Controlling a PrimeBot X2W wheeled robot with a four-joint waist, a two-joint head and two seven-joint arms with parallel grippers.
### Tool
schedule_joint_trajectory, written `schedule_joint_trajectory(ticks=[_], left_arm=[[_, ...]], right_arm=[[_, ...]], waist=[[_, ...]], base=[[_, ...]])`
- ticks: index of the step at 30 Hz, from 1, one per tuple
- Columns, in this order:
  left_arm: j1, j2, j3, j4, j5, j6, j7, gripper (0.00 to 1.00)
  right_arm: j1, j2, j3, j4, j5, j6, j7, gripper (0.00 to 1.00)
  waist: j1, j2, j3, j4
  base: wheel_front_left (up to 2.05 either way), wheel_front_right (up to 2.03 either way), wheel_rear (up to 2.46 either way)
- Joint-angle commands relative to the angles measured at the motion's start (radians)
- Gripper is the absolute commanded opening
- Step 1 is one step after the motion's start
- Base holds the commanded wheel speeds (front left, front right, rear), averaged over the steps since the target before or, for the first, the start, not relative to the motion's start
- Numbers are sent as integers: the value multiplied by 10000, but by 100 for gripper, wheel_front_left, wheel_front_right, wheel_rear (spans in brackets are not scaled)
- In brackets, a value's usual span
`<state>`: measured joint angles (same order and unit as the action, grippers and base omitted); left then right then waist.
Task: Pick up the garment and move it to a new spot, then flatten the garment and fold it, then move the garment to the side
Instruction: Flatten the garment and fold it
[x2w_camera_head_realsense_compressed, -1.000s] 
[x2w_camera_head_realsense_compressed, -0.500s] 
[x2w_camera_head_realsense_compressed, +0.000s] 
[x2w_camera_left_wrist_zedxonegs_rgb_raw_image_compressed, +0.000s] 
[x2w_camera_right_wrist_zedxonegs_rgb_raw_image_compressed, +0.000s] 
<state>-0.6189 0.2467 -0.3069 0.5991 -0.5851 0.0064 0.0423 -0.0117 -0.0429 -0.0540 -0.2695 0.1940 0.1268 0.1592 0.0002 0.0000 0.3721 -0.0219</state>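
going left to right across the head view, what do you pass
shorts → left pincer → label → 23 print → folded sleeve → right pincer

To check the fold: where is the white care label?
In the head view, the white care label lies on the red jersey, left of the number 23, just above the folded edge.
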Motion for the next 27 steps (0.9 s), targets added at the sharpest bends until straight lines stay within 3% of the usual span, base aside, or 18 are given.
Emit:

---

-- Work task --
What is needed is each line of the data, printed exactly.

-- Solution to this exercise --
Controlling a PrimeBot X2W wheeled robot with a four-joint waist, a two-joint head and two seven-joint arms with parallel grippers.
### Tool
schedule_joint_trajectory, written `schedule_joint_trajectory(ticks=[_], left_arm=[[_, ...]], right_arm=[[_, ...]], waist=[[_, ...]], base=[[_, ...]])`
- ticks: index of the step at 30 Hz, from 1, one per tuple
- Columns, in this order:
  left_arm: j1, j2, j3, j4, j5, j6, j7, gripper (0.00 to 1.00)
  right_arm: j1, j2, j3, j4, j5, j6, j7, gripper (0.00 to 1.00)
  waist: j1, j2, j3, j4
  base: wheel_front_left (up to 2.05 either way), wheel_front_right (up to 2.03 either way), wheel_rear (up to 2.46 either way)
- Joint-angle commands relative to the angles measured at the motion's start (radians)
- Gripper is the absolute commanded opening
- Step 1 is one step after the motion's start
- Base holds the commanded wheel speeds (front left, front right, rear), averaged over the steps since the target before or, for the first, the start, not relative to the motion's start
- Numbers are sent as integers: the value multiplied by 10000, but by 100 for gripper, wheel_front_left, wheel_front_right, wheel_rear (spans in brackets are not scaled)
- In brackets, a value's usual span
`<state>`: measured joint angles (same order and unit as the action, grippers and base omitted); left then right then waist.
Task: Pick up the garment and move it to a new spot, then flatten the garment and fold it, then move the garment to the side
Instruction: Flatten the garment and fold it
[x2w_camera_head_realsense_compressed, -1.000s] 
[x2w_camera_head_realsense_compressed, -0.500s] 
[x2w_camera_head_realsense_compressed, +0.000s] 
[x2w_camera_left_wrist_zedxonegs_rgb_raw_image_compressed, +0.000s] 
[x2w_camera_right_wrist_zedxonegs_rgb_raw_image_compressed, +0.000s] 
<state>-0.6189 0.2467 -0.3069 0.5991 -0.5851 0.0064 0.0423 -0.0117 -0.0429 -0.0540 -0.2695 0.1940 0.1268 0.1592 0.0002 0.0000 0.3721 -0.0219</state>
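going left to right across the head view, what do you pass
shorts → left pincer → label → 23 print → folded sleeve → right pincer

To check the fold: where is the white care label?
In the head view, the white care label lies on the red jersey, left of the number 23, just above the folded edge.
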Motion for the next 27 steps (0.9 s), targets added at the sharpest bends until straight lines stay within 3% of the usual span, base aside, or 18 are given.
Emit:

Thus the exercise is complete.